2884 sayılı ve 25.12.1935 tarihli Tunceli Kanunu çerçevesinde 4 Mayıs 1937 tarihli Bakanlar Kurulu kararı ile Dersim’e yönelik askeri operasyonlar başlatılmış ve bu operasyonlar sırasında on binlerce Kürt/Alevi katledilmişti. Askeri operasyonlar 1938 yılı boyunca devam etmiş ve katliam ile birlikte zorunlu göç(sürgün) ile Dersim coğrafyası büyük oranda insansızlaştırılmıştır.

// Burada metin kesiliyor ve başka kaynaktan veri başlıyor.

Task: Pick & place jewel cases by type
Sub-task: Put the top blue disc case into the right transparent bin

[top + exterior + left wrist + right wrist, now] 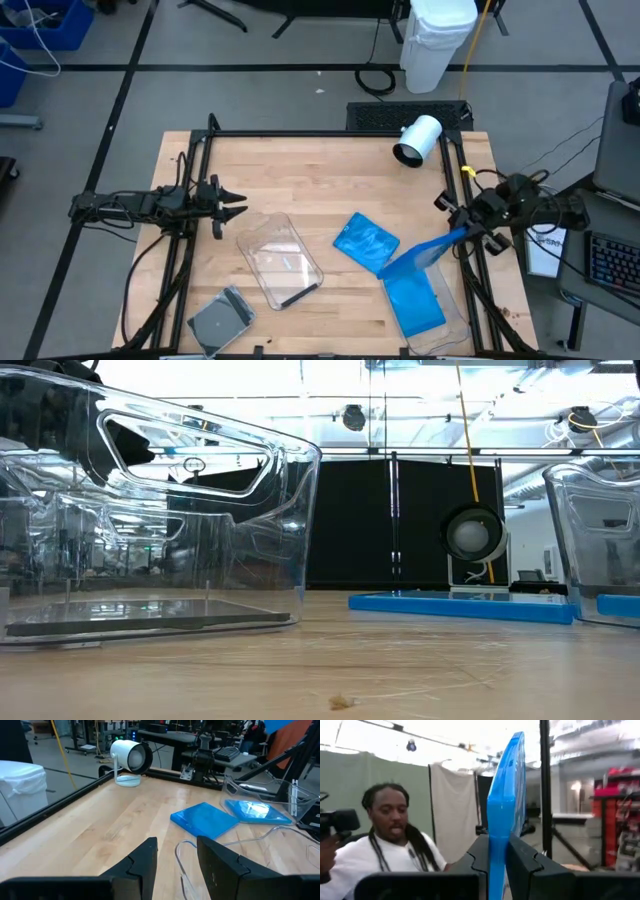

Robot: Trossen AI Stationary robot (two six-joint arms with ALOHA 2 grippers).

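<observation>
My right gripper [462, 238] is shut on a bright blue jewel case [425, 256] above the right clear tub [452, 318]. A second blue case [415, 305] lies flat in that tub. A third blue case [365, 243] lies flat on the table mid-right; it also shows in the left wrist view [205, 819]. The left clear tub [280, 258] holds a dark case [150, 615] lying on its floor. A grey case [222, 320] lies on the table at the near left. My left gripper [240, 205] is open and empty at the table's left, beside the left tub. My right gripper pinches the blue case between its two fingers at the case's edge nearest the arm [499, 852], one finger on each flat face. The fingers come roughly level from the table's right. The case stands on edge in the hold and reaches out past the fingertips, lifted clear over the tub.
A white lamp-like cylinder [418, 140] on a round base stands at the far right of the table. A black frame rail [320, 133] runs along the table's edges. A person [390, 845] shows beyond the table in the right wrist view. Bare wood [290, 175] lies across the far middle.
</observation>
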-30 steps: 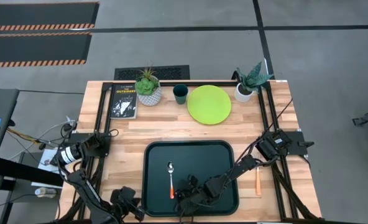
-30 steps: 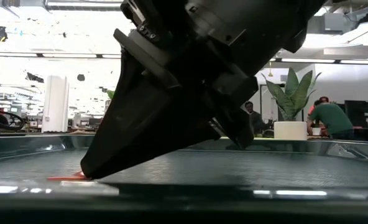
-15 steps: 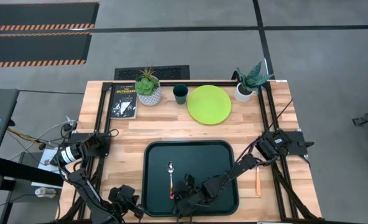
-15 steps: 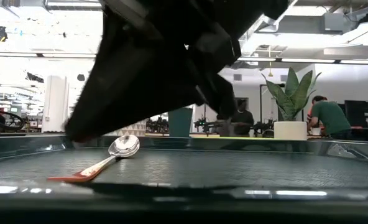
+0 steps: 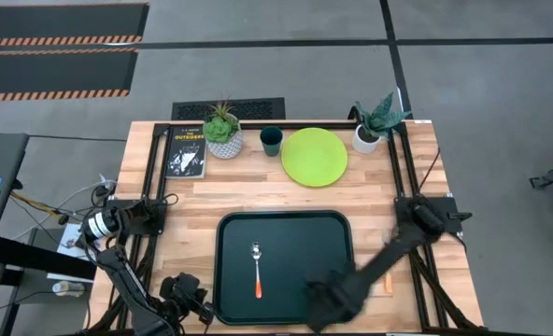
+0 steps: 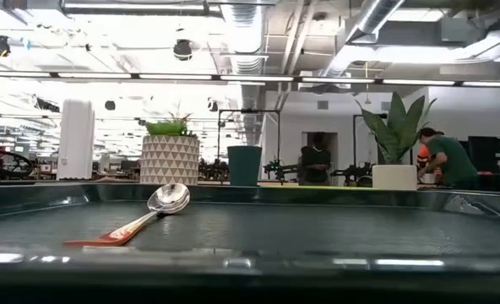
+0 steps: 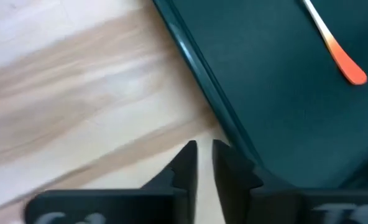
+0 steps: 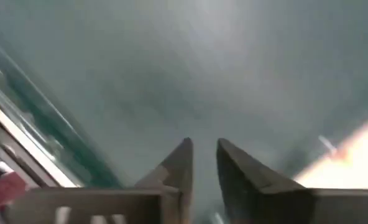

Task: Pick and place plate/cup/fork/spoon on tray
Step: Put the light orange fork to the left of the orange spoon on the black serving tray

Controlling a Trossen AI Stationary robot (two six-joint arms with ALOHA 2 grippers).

İnsan hakları savunucuları olarak Dersim’de 1937-38’de yapılan bu katliamların TCK 76. Madde de tanımlandığı gibi soykırım olarak nitelendirmekteyiz. Dersim halkı yapılanları “tertele” olarak nitelendirmeye devam etmektedir.

İHD, Dersim’de 1937-1938’de yapılanları soykırım olarak nitelendirmekle birlikte bu tarihsel trajedinin insan hakları hukuku bakımından geçmişle yüzleşme konusu olduğunu ve ancak bu çerçevede ele alınabileceğini savunmaktadır. Geçmişle yüzleşmenin yaşanabilmesi ve tüm hakikatin ortaya çıkarılabilmesi için güçlü bir siyasi iradenin varlığı gerekmektedir.

2011 yılında Başbakan Erdoğan’ın Ak Parti İl Başkanları toplantısında Dersim’de yaşananlar için katliam ifadesini kullanması ve devlet adına özür dilemiş olmasını önemli bir başlangıç olarak değerlendirdiğimizi ifade ederiz.

Devletin Dersim’le yüzleşmesi için öncelikle TBMM bünyesinde “Dersim İçin Hakikat Komisyonu” kurulmasını, komisyon çalışmaları tamamlandıktan sonra komisyonun önerileri doğrultusunda gerekli yasal düzenlemelerin yapılarak soykırımın tanınması, özür dilenmesi ve onarıcı adalet çözümleri üzerinde durulması gerekmektedir.

Bunun sıra bu çalışmalar beklenmeden;

•             Dersim adının iade edilmesini,

•             Dersim katliamında idam edilen Seyit Rıza ve arkadaşlarının mezar yerlerinin açıklanmasını,

•             Yapılan askeri operasyonlar sonucu katledilmeyip sağ olarak yakalanan kız çocuklarının akıbetinin açıklanarak aileleri ile buluşturulmasının sağlanmasını,

•             Dersim’in insansızlaştırılma politikasından vazgeçilerek halen yapımı süren HES ve diğer barajların iptal edilerek doğal ve kültürel tahribata son verilmesini,

•             Dersim’deki doğal ve kültürel inanç merkezlerinin muhafaza altına alınarak Dersim halkının yerel temsilcilerine (Dersim Belediyesi gibi) devrinin sağlanmasını talep ediyoruz.